◆ DESCRIPTION OF THE TASK:
Pull out every line below containing the word "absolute".

◆ SUPPLIED DATA:
————
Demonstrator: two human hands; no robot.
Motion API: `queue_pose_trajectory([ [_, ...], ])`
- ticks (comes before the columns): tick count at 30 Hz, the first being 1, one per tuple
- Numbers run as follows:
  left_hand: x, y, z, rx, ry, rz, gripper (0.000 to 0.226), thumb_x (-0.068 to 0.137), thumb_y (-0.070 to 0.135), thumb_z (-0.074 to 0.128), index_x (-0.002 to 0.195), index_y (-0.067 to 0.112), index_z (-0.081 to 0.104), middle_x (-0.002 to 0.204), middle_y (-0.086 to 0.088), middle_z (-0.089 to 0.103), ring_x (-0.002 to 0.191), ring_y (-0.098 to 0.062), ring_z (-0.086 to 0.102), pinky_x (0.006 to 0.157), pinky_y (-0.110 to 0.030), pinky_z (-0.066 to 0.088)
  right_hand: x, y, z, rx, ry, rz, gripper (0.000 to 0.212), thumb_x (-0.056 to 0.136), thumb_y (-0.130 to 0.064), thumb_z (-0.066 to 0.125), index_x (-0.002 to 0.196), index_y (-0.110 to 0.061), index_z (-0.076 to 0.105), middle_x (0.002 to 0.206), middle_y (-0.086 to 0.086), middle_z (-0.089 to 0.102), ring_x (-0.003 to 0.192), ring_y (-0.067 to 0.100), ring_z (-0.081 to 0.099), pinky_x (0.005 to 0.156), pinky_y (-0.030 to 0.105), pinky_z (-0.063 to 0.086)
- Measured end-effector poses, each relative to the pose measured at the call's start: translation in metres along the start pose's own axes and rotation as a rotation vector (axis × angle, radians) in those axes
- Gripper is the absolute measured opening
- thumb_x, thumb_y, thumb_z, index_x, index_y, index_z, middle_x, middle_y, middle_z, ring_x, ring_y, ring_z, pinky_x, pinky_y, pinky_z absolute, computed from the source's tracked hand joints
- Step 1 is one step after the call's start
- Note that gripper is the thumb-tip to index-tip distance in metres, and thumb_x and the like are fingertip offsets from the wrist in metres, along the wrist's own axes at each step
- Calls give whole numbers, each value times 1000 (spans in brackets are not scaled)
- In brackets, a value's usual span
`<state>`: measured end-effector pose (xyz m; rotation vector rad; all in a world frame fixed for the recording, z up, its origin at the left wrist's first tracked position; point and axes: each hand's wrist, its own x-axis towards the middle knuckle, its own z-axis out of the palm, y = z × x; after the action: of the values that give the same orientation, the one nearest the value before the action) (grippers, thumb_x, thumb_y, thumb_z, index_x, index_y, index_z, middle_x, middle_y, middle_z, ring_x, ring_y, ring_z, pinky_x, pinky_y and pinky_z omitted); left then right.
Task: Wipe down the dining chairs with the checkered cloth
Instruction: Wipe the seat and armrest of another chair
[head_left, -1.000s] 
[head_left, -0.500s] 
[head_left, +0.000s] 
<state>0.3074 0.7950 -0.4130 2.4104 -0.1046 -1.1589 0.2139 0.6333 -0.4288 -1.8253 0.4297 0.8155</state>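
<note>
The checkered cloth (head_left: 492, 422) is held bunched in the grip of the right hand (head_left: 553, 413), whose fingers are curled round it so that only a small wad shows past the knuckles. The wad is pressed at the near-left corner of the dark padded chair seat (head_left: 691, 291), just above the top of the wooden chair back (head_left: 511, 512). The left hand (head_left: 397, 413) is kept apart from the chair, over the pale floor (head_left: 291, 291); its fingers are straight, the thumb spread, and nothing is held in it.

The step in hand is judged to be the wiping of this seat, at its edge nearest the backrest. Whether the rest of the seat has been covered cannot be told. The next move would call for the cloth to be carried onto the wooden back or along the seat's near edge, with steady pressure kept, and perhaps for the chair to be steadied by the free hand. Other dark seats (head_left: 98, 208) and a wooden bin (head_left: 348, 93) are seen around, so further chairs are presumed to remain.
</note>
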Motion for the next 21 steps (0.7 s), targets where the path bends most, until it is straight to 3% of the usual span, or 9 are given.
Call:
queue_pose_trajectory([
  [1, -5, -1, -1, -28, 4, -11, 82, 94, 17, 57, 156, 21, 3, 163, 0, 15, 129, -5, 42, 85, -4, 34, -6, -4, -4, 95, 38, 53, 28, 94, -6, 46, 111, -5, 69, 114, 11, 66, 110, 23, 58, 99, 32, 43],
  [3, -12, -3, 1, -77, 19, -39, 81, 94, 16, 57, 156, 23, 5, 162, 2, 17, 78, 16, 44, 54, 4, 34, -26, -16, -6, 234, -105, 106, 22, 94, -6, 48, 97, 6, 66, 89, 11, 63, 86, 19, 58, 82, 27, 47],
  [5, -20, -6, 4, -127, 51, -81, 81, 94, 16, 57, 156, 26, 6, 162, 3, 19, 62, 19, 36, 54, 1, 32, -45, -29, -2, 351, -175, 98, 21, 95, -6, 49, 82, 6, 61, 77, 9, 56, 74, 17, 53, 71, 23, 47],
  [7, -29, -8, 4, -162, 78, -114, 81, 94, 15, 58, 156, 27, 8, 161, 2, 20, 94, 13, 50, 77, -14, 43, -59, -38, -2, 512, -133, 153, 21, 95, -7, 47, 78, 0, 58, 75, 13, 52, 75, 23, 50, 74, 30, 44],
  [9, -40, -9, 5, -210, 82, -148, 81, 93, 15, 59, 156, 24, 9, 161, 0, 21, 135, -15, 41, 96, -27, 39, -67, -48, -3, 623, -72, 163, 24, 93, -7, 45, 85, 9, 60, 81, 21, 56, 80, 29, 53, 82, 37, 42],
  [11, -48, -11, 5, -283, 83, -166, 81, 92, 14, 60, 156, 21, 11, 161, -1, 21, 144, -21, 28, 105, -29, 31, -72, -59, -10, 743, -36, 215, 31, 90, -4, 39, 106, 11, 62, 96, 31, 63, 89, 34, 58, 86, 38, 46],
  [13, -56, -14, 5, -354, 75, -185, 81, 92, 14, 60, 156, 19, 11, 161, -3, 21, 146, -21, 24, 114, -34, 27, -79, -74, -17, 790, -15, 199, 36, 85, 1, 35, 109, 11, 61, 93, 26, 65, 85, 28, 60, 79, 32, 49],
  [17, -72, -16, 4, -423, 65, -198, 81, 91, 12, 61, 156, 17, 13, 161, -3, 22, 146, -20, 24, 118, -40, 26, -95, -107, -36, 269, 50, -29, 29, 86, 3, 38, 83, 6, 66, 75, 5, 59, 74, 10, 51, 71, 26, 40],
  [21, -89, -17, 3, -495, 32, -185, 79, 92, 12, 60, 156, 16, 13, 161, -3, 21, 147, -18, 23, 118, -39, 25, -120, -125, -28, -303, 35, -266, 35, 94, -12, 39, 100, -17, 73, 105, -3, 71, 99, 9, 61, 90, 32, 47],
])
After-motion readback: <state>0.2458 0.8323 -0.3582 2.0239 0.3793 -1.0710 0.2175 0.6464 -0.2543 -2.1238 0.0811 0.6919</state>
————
◆ RESPONSE TO THE EXERCISE:
- Gripper is the absolute measured opening
- thumb_x, thumb_y, thumb_z, index_x, index_y, index_z, middle_x, middle_y, middle_z, ring_x, ring_y, ring_z, pinky_x, pinky_y, pinky_z absolute, computed from the source's tracked hand joints

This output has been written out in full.